# Task
Produce an exact copy of the lines below, starting at the first and ending with the line containing "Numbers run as".

··········

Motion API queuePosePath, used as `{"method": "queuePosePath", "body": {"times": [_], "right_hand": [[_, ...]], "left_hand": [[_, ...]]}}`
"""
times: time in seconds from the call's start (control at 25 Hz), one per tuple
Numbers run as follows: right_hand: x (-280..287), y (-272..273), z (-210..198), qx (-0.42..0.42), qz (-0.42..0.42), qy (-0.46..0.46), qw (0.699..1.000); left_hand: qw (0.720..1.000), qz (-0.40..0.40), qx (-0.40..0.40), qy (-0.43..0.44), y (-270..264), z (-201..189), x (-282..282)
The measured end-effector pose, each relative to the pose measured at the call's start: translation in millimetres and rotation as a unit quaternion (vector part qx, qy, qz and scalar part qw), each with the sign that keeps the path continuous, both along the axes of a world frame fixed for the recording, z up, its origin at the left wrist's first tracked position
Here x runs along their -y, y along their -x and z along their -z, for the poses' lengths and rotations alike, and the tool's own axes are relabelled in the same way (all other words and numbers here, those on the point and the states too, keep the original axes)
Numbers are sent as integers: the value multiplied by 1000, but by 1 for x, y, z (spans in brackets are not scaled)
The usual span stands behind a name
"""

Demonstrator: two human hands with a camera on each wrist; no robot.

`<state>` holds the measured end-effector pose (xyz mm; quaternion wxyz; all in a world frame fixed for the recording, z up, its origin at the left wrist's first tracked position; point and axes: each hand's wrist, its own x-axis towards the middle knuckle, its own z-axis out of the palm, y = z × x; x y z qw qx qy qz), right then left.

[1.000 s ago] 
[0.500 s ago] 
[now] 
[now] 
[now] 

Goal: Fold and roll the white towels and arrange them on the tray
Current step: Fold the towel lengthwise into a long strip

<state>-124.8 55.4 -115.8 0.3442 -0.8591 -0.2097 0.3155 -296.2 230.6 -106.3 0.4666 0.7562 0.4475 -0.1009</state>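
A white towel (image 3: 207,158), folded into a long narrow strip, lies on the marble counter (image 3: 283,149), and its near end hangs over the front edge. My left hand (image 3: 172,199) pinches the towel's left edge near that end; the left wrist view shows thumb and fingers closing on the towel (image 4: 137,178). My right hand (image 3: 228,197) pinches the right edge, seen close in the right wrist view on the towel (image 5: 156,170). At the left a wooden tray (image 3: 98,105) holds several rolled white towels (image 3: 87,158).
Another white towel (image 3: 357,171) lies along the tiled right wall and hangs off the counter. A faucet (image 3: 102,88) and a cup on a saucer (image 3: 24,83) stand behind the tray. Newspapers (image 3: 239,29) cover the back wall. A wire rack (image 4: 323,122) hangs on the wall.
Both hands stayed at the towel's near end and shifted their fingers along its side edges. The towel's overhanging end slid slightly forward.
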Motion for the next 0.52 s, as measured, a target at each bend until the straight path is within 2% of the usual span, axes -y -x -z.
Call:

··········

# Solution to this task
Motion API queuePosePath, used as `{"method": "queuePosePath", "body": {"times": [_], "right_hand": [[_, ...]], "left_hand": [[_, ...]]}}`
"""
times: time in seconds from the call's start (control at 25 Hz), one per tuple
Numbers run as follows: right_hand: x (-280..287), y (-272..273), z (-210..198), qx (-0.42..0.42), qz (-0.42..0.42), qy (-0.46..0.46), qw (0.699..1.000); left_hand: qw (0.720..1.000), qz (-0.40..0.40), qx (-0.40..0.40), qy (-0.43..0.44), y (-270..264), z (-201..189), x (-282..282)

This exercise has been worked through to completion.